The boxes containing the 300 individually blown pieces filled the entire gallery, Trevino says, but the excitement of seeing a Chihuly masterwork assembled before her eyes was worth the effort. And the fascinating thing is that the sculpture will never be assembled exactly the same way again. In fact, Chihuly himself likes to break down and reassemble an installation several times to make sure it all works before signing off and shipping it out.


“He likes to put them up, tear them down, put them up, tear them down, make sure everything looks good, over and over, and make sure it all works together. He’s a perfectionist in some manners,” says Trevino. “He’s kind of a wild and crazy guy with his paintings; he’s very spontaneous. But when it comes to the technical parts of a lot of his work, the big work, he’s very particular and really wants to get it right on the money … and always does.”


With Chihuly pieces in the PISMO Gallery at Beaver Creek ranging between $20,000 and the nearly $300,000 Electric Blue, the artist’s full spectrum of talents are on display. And the gallery also carries the works of a broad range of other glass artists, from the well-known to new, up-and-coming talents – artists who may have studied under or at least been influenced by Chihuly.


Having firmly achieved icon status, Chihuly – one of only four Americans to have had a one-man exhibition at the Louvre in Paris – is very much in demand these days. Not only are museums and botanical gardens clamoring for his works, but corporate and private collectors are increasingly requesting custom pieces.


PISMO owner Sardella says she recently helped procure a $200,000 custom chandelier for a private home in Evergreen. Again, photos were taken of the space and Chihuly worked with the owners to create an original work perfectly designed for their home.


“I think he’s extremely perceptive of what the client wants,” Sardella says. “He’s always been very cooperative, and his people are very good at following up. He’s very professional and he is big business, but he’s still an artist. He’s very creative and very talented.”

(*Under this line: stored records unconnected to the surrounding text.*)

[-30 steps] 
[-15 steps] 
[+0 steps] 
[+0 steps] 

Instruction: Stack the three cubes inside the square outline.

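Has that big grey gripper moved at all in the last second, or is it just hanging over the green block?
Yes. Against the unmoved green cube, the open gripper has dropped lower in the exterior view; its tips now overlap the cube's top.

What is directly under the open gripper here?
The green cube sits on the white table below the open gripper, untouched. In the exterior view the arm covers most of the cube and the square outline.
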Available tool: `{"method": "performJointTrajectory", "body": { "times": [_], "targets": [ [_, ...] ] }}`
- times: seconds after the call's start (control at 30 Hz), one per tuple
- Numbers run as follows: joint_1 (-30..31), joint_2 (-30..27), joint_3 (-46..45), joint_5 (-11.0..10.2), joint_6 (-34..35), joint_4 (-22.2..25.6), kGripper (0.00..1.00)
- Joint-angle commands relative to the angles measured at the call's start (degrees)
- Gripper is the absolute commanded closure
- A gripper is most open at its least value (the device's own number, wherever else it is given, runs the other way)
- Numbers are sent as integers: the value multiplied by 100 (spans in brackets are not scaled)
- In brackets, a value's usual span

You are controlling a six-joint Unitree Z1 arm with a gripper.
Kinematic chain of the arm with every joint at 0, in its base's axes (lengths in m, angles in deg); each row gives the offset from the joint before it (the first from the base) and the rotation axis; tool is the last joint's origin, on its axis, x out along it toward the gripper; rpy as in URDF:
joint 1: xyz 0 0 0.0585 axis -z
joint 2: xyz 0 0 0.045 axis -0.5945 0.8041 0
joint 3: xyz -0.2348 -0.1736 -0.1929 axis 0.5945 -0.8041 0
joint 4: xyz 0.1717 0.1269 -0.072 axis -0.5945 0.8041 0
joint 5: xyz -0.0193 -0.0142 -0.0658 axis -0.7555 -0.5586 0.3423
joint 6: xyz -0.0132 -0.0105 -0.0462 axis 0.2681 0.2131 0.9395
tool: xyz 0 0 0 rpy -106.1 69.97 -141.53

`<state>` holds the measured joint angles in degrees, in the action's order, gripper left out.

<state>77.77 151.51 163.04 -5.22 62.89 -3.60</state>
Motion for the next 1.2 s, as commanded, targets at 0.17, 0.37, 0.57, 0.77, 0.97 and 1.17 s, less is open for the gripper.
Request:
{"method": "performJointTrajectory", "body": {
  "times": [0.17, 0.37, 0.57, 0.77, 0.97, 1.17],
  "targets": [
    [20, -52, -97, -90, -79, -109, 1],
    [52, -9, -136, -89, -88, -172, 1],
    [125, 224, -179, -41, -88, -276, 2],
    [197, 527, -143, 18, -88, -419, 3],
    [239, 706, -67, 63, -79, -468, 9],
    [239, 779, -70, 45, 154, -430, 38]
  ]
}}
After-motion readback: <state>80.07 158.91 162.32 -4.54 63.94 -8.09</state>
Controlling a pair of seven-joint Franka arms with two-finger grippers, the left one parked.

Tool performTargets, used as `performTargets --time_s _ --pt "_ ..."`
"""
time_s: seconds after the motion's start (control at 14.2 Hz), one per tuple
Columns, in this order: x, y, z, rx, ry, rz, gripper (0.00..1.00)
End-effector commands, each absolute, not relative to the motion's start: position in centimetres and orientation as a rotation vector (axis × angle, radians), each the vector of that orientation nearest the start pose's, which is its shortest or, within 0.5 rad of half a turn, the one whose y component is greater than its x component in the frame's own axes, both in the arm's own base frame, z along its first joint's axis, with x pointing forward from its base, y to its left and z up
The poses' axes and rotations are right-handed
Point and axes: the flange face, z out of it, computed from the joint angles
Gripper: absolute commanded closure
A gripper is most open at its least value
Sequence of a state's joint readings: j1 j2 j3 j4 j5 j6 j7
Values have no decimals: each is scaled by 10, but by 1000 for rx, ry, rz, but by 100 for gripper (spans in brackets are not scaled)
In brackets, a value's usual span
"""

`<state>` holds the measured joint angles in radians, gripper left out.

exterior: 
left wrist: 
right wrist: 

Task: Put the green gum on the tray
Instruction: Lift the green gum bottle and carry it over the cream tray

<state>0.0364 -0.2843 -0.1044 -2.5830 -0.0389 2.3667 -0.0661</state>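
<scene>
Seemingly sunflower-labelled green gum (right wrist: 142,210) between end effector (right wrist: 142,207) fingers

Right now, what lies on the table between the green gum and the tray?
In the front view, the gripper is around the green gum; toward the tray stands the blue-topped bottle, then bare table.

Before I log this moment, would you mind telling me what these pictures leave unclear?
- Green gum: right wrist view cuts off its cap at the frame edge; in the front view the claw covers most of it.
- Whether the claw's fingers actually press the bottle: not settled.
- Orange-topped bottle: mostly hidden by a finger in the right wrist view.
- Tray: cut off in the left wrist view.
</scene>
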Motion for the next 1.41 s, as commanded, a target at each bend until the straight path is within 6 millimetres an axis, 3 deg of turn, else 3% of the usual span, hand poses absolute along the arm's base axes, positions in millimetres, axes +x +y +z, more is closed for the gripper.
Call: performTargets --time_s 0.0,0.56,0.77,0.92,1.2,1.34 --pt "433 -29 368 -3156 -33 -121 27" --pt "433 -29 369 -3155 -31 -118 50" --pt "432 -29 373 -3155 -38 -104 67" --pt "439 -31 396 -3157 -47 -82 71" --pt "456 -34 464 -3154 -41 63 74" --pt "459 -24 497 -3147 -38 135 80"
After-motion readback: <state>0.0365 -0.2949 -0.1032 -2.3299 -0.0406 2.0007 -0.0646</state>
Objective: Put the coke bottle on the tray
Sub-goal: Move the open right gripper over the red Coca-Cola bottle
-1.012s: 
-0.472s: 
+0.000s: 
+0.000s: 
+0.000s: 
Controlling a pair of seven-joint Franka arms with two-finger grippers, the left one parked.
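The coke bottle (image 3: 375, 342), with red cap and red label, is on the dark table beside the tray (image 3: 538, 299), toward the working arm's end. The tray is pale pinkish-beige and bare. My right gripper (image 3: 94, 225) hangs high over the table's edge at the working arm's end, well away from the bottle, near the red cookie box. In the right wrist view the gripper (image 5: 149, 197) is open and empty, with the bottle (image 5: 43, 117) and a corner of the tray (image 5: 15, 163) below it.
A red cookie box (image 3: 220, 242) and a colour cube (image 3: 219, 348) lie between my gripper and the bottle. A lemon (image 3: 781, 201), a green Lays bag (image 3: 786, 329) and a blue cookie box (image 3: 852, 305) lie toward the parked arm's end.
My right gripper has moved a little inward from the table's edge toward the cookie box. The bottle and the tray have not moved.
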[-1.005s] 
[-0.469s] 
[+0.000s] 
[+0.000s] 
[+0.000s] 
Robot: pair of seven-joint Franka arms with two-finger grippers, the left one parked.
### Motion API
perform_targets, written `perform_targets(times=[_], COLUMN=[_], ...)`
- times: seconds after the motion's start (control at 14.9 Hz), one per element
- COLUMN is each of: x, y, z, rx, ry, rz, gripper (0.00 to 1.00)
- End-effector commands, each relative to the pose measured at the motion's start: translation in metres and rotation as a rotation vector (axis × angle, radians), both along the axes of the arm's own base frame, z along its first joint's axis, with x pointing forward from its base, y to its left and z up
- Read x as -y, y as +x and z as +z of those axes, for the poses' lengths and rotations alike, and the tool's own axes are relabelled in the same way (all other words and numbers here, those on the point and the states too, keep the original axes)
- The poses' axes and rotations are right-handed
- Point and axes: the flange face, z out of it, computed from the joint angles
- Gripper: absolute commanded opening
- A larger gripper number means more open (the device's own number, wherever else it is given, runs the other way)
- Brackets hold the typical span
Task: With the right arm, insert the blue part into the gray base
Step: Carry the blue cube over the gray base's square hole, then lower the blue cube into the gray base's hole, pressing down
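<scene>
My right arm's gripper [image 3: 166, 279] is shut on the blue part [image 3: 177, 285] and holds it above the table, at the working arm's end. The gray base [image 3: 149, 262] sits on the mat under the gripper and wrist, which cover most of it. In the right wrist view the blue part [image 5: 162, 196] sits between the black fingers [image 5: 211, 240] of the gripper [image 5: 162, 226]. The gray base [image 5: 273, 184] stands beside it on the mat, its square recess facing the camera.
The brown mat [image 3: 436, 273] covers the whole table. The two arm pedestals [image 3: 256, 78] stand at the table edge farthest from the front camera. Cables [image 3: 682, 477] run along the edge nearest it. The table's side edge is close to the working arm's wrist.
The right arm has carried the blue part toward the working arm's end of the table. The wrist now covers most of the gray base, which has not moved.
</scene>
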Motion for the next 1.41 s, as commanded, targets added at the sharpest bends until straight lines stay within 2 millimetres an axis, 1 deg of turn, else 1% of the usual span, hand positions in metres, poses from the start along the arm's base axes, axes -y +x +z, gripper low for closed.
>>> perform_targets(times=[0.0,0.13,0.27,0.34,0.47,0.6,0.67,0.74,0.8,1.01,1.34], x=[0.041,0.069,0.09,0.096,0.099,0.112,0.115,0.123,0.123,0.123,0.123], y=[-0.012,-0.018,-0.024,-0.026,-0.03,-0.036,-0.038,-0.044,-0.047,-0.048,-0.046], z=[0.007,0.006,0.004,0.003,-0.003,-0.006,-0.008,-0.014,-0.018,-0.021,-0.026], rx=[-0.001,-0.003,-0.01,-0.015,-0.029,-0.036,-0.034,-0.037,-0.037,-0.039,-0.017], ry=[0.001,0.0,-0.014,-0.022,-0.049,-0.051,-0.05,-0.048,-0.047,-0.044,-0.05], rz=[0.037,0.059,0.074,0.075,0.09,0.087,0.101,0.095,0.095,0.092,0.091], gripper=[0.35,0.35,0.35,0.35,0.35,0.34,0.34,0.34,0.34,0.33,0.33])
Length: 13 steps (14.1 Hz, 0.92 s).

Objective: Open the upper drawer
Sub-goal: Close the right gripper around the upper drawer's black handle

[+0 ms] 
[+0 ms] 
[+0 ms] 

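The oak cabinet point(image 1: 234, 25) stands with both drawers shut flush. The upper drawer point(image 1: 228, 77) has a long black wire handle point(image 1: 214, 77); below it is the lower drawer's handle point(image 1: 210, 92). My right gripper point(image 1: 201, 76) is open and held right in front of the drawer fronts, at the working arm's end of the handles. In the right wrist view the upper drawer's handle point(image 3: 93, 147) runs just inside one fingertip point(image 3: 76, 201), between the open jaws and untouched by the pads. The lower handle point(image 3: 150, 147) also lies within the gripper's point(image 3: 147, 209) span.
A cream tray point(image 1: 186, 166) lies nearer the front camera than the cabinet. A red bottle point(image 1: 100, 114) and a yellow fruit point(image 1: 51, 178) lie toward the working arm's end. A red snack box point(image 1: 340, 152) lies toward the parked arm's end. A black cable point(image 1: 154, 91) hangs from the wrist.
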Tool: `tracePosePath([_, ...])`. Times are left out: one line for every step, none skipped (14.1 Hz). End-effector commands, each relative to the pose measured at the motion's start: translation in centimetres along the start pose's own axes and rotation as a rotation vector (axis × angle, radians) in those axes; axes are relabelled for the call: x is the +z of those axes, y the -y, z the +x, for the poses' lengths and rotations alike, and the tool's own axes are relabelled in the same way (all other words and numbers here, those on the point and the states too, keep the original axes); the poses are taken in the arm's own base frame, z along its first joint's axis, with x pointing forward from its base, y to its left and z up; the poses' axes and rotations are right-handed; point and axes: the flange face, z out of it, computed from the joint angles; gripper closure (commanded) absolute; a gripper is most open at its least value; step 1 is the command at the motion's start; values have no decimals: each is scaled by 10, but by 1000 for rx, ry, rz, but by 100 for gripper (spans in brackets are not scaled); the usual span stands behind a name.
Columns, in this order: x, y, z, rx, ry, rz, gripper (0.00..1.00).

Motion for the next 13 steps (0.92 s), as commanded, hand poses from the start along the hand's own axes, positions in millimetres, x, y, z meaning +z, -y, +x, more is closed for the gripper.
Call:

One is easily enticed by Electric Blue into stepping into PISMO at Beaver Creek and imagining the startling beauty of the gallery’s collection lighting up the rooms of a mountain retreat. The lights spills in and changes the delicate shell-like shapes and plant forms from dawn to dusk.


“What I like about all the various works is how different they look when you move them into various lighting situations; it’s always a different piece,” Trevino says. “And they’re even more dramatic when you get them away from the rest of the collection here. When you put them in a home, on their own, it’s really unbelievable.”


That’s where Sardella sees a great deal of future growth in her ever-evolving relationship with Chihuly: custom installations for homes. But she also eagerly anticipates new original works for display at her various galleries, and says there’s a good chance he’ll have an exhibition at the Denver Botanical Gardens in either 2006 or 2007, which her Cherry Creek gallery would complement with a simultaneous one-man Chihuly show.


For Vail Valley residents and visitors, the collection of both Chihuly’s work and the work of a multitude of other world-class glass artists in the Beaver Creek gallery is constantly evolving.


“The neat thing about the gallery is we’re always very open to trying new things by the artists, because they like to experiment a little bit and go out there and try something, maybe a new technique, different colors, different shapes, whatever, so we’re always excited to see what new pieces are coming in for the season,” Trevino says. “It’s always a surprise. You never know what’s going to come in.”


For his part, Chihuly is satisfied that glass as an art form will flourish well into this century and beyond.


“As historic as it is, glass is a material for the 21st century,” Chihuly says. “It's certainly what we build our buildings with. It's the material of the future. It's also the least expensive material in the world and it's the most plentiful material in the world.”